Several artists and independent filmmakers such as Tacita Dean, Ben Rivers, Adam Chodzko, Stephen Sutcliffe and Matt Hulse have taken up the mantle, presenting elements of a folk or rural culture in their films. This work however does not exist without precedent. In decades past, Bruce Lacey and Jill Bruce and performer/filmmakers the Neo-Naturists have evoked pagan histories, and if we include those who excavate the sublime and psychogeographic qualities of the rural landscape, then there are also films by David Hall, Steven Ball and Philip Sanderson, Renny Croft, William Raban and Chris Welsby.

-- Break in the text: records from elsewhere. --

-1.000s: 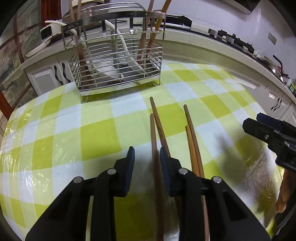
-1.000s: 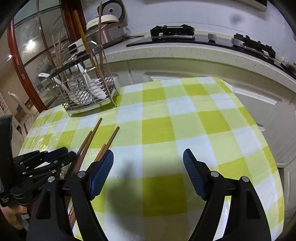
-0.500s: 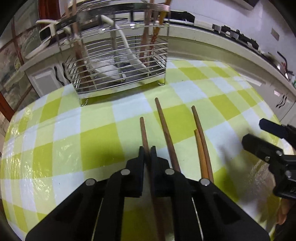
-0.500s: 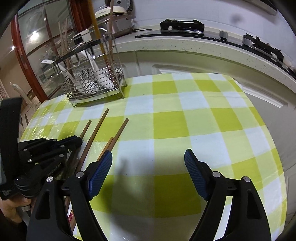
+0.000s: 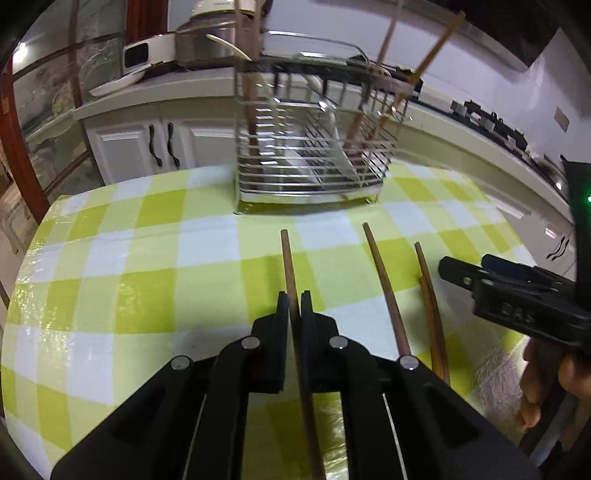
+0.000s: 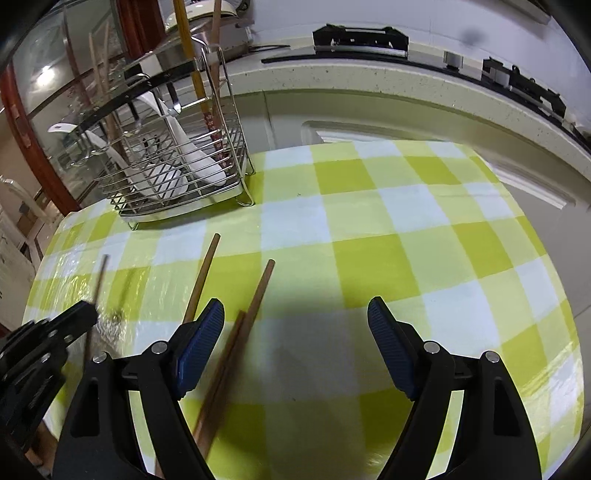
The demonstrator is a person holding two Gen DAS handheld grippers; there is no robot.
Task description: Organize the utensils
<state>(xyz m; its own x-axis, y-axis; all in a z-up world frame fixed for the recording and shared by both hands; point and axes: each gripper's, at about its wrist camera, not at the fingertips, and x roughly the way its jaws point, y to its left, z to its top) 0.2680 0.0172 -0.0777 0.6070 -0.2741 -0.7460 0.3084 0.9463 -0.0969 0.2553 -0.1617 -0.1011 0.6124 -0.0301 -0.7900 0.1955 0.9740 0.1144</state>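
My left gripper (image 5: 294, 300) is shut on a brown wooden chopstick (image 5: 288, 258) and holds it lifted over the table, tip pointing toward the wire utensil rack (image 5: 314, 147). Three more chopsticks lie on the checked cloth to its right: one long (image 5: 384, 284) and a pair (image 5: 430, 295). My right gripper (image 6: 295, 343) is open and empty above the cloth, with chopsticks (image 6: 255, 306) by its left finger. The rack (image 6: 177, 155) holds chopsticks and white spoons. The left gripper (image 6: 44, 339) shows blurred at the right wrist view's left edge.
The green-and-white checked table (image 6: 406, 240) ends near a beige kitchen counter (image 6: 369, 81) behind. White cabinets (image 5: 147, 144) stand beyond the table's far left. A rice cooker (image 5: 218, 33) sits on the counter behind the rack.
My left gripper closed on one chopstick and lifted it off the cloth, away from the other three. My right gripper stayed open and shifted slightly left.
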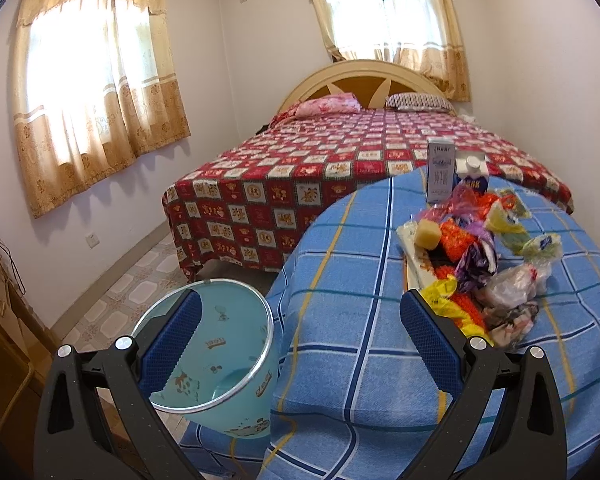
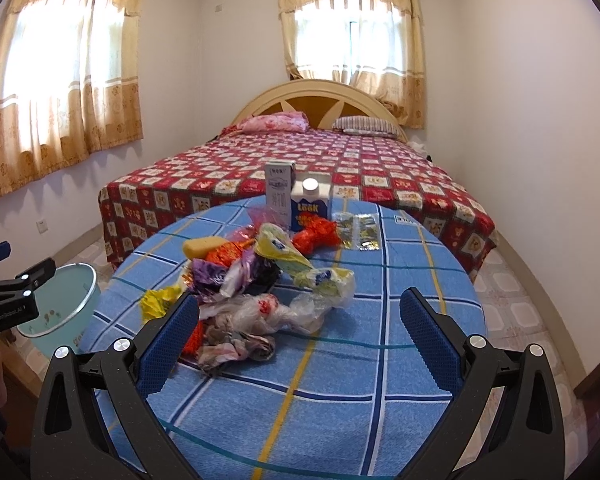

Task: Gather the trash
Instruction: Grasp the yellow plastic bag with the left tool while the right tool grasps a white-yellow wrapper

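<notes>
2 cartons (image 2: 296, 196), 1 bin (image 1: 216, 356)

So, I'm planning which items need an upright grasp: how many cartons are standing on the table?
2. A tall grey-white carton stands at the table's far edge; a shorter blue capped carton stands just right of it. Any lying within the wrapper pile would be hidden.

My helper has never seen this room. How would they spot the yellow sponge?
Find the round table under the blue checked cloth. In the trash pile, look at the edge nearest the bin: the sponge is a plain yellow block, not crinkled like the wrappers.
</notes>
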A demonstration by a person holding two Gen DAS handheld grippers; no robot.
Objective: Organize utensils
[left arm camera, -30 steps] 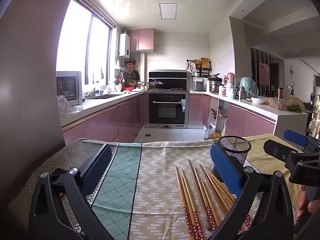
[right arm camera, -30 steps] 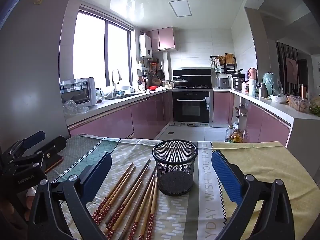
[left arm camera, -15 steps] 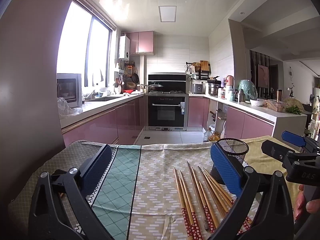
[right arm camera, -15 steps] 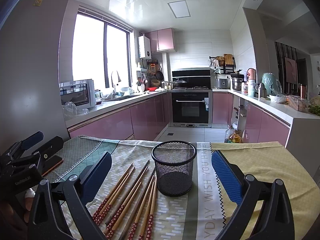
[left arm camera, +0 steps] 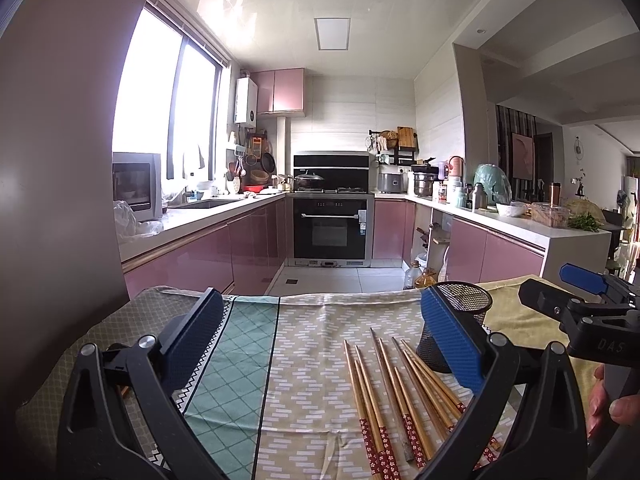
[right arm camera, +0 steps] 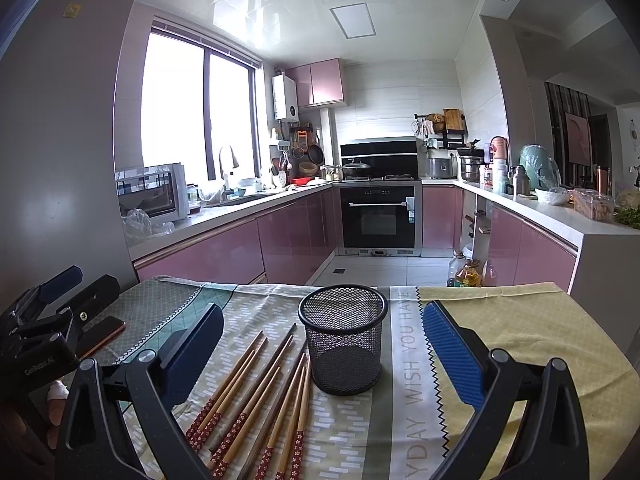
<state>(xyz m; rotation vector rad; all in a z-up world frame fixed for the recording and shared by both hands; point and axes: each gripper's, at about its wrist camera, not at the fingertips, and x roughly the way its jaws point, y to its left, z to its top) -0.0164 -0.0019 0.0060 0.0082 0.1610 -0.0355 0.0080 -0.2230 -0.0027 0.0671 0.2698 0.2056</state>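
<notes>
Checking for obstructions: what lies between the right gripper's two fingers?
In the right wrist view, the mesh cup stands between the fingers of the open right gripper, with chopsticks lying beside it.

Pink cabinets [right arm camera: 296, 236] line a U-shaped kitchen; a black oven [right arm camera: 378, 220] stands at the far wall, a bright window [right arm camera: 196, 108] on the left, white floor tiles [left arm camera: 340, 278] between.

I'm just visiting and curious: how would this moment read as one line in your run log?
left gripper: open, empty | right gripper: open, empty | chopsticks: flat on tablecloth | mesh cup: upright, empty | stage: nothing grasped yet
</notes>
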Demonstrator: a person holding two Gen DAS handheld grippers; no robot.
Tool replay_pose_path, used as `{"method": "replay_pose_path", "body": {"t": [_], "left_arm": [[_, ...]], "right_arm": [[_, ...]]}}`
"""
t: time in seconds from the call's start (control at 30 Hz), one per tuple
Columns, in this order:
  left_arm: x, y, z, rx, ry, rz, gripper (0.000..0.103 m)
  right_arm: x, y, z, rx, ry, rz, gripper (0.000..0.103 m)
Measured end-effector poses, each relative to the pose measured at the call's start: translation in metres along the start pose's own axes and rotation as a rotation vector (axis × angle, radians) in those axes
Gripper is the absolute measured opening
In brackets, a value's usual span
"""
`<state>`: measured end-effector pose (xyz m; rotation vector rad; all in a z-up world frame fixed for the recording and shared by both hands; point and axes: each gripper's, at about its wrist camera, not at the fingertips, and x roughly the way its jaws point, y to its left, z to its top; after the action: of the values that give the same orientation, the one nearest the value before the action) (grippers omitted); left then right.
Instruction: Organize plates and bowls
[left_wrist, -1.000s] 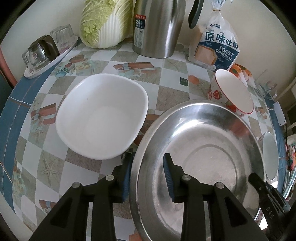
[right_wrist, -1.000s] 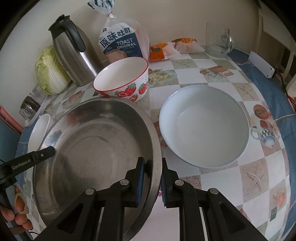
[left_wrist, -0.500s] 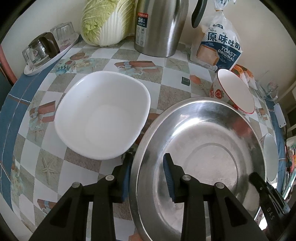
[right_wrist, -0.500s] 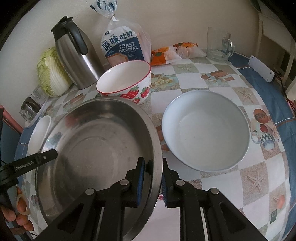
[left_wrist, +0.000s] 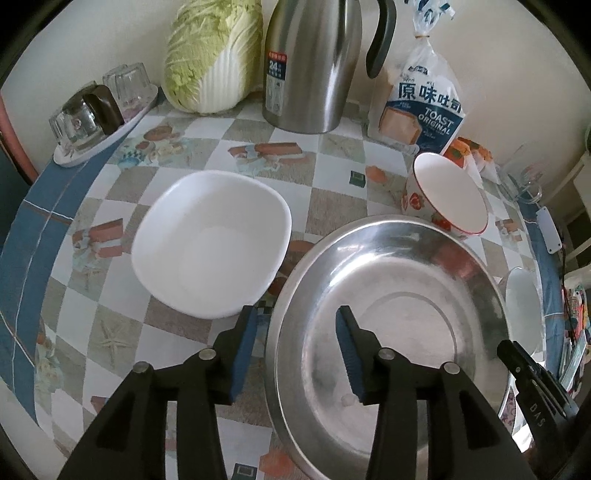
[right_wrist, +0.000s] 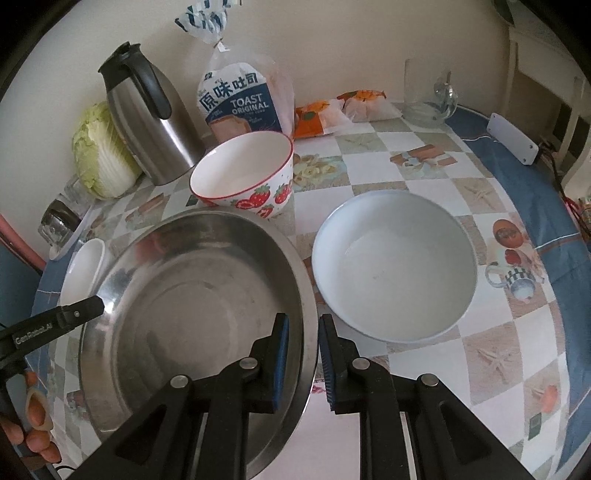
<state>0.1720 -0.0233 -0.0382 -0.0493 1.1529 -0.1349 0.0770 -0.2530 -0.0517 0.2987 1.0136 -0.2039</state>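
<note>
The steel basin (left_wrist: 388, 325) sits on the checked worktop (left_wrist: 332, 155), its near edge cut off by the bottom of both views. In the left view the round white bowl (left_wrist: 522, 306) shows only as a sliver behind the basin's far rim; in the right view the squarish white bowl (right_wrist: 83, 271) is likewise half hidden behind the basin. The glasses (left_wrist: 79, 118) on the small tray are too blurred to count.

The left claw (left_wrist: 295, 350) straddles the basin's rim, one pad outside and one inside; its jaws are opening, the pads standing clear of the metal on both sides. The right claw (right_wrist: 301, 360) is clamped on the opposite rim, its blue pads pressed against the thin wall with only that metal between them.

The strawberry bowl (right_wrist: 245, 171) stands just behind the basin, touching or nearly so; I cannot tell which. The kettle (right_wrist: 147, 125), cabbage (right_wrist: 99, 155) and toast bag (right_wrist: 240, 99) line the wall.
</note>
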Motion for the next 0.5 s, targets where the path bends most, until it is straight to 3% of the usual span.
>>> {"method": "replay_pose_path", "body": {"t": [0.07,0.13,0.2,0.27,0.5], "left_arm": [[-0.003,-0.001,0.0,0.003,-0.005,0.006,0.059],[-0.006,-0.002,-0.001,0.012,-0.007,0.018,0.061],[-0.008,-0.003,-0.001,0.018,-0.005,0.033,0.068],[-0.009,-0.004,-0.002,0.027,-0.004,0.045,0.08],[-0.012,-0.005,-0.006,0.028,-0.02,0.066,0.086]], "right_arm": [[-0.005,0.002,0.001,-0.005,-0.003,-0.009,0.019],[-0.008,0.004,0.0,-0.011,-0.001,-0.01,0.026],[-0.011,0.006,0.001,-0.017,0.001,-0.008,0.043],[-0.014,0.008,0.001,-0.028,-0.002,-0.015,0.049],[-0.021,0.013,0.001,-0.047,-0.003,-0.036,0.069]]}}
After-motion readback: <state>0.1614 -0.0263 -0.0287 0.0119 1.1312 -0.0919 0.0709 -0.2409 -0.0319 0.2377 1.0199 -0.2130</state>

- William Fowler, 'Absent Authors: Folk in Artist Film', Sight and Sound, August 2010
[Green on the Horizon is] An exploration of a bleak and mysterious marshland by a young woman on a bicycle who navigates this strange territory with the aid of a portable tape recorder whose prompt functions as an audio or guide book. Not quite a treasure hunt, the goal she seeks seems unclear, the journey is perhaps a self-fulfilling exercise. It has some of the atmosphere of a television thriller, a home movie Mission Impossible at whose outcome we can only speculate.
- Jeremy Welsh, 'Electric Eyes' programme, Film and Video Umbrella, 1988
Short cuts make long delays. Green on the Horizon makes a wonderful diversion.